MUFG: USD Strengthens
MUFG says the US dollar is on track to strengthen for the second consecutive week despite losing some upward momentum
The US dollar is on track to strengthen for the second consecutive week although it has lost some upward momentum heading into next week.
The US dollar’s upward momentum was dampened yesterday by latest US economic data releases and comments from New York Fed President Williams that have triggered a reversal of the recent hawkish repricing of Fed rate hike expectations.
The 2-year US Treasury yield has dropped around 7bps from yesterday high and moved back closer to where it was trading prior to last week's FOMC meeting.
US yields and US dollar fell after the release of the latest US GDP data for Q1 which revealed that consumer spending slowed more than previously reported by only 0.5% down from 1.4%.
The downward revision (-1.3ppts) was mainly driven by services consumption.
It was the slowest quarter of personal consumption growth since Q1 2022.
It has cast some doubt on the resilience of the US economy with fiscal support from President Trump's tax cuts set to fade during the second half of the year.
Import growth was also revised down alongside personal consumption which more than offset the hit to GDP growth in Q1.
The breakdown of growth in Q1 reveals that the economy was driven by a pick-up in capital expenditure which increased sharply by 15.8% reflecting the ongoing AI roll out, and government spending which increased strongly by 4.4%.
In contrast, the latest US PCE deflator report contained few surprises which in the current circumstances of upside inflation risks provided some temporary relief for financial markets and the Fed.
The report revealed that the core PCE deflator increased for the second consecutive month by 0.3%M/M in May lifting the annual rate up to 3.4%.
The core PCE deflator was driven by services inflation with portfolio management fees increasing by 4.9%, air transportation by 3.1% and healthcare by 0.4%.
In contrast, the core goods deflator fell by -0.1%M/M.
Evidence of slowing inflation in the coming months will be required to prevent the Fed from backing up tough talk with rate hikes.
The correction lower for US yields and the US dollar yesterday was also encouraged by comments from New York Fed President Williams.

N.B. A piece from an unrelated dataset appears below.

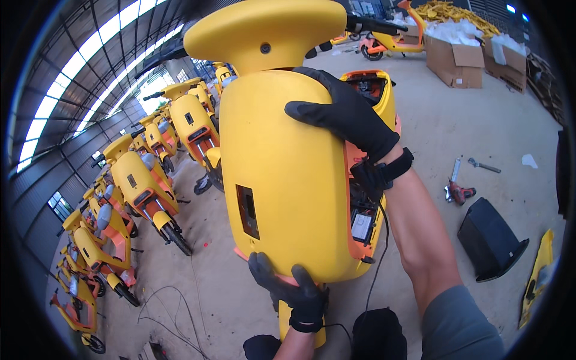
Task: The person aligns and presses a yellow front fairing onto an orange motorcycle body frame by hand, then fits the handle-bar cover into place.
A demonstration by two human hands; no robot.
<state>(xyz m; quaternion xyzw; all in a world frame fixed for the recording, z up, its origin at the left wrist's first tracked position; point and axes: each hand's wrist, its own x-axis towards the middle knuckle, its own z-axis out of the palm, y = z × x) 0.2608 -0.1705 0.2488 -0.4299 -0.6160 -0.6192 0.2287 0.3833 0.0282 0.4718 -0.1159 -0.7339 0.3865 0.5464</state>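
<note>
Before me stands a yellow scooter with a large, smooth front panel (282,156), which has a dark rectangular slot in its lower left. My right hand (345,114), in a black glove, grips the panel's upper right edge, thumb across its face and fingers near the top. At the lower edge, my left hand (291,288), gloved too, is curled against the panel; some fingertips are hidden. The yellow handlebar cover (264,33) sits above the panel. Along the panel's right side a gap exposes orange frame, wiring and a white-labelled part (362,225).
Rows of yellow scooters (135,180) stand at left. On the floor at right lie a red-and-black power tool (461,192), a wrench (485,166), a black plastic bin-like part (489,240) and a yellow panel (538,276). Cardboard boxes (454,63) stand far right. A cable (384,240) hangs from my right wrist.
</note>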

He stated that “the current stance of monetary policy is well positioned to do that' when referring to resorting inflation to our 2% longer-run goal on a sustained basis.
However, he did acknowledge that inflation is "unquestionably elevated' driven by tariffs, an energy shock from the Iran war and an investment boom in AI.
He is wary that the investment boom in AI may push up prices more than expected, and global supply disruptions stemming from the conflict in the Middle East remain a source of risk to both growth and inflation outlooks.
He expects inflation to ease back to 3.5% by year-end and then continue to slow on a glide path toward 2.0% reaching the target in 2028.
He noted that the fade effects of trade tariffs and slowing shelter costs should help to ease inflation in the coming quarters.
Energy and goods prices should also stabilize if the conflict is resolved relatively soon.
Overall, the comments are supportive of our view that the Fed will look through the energy price shock by leaving rates on hold this year, although he has consistently been at the more dovish end of the spectrum.
If the Fed does not follow through with rate hikes, we expect the US dollar to re-weaken later this year.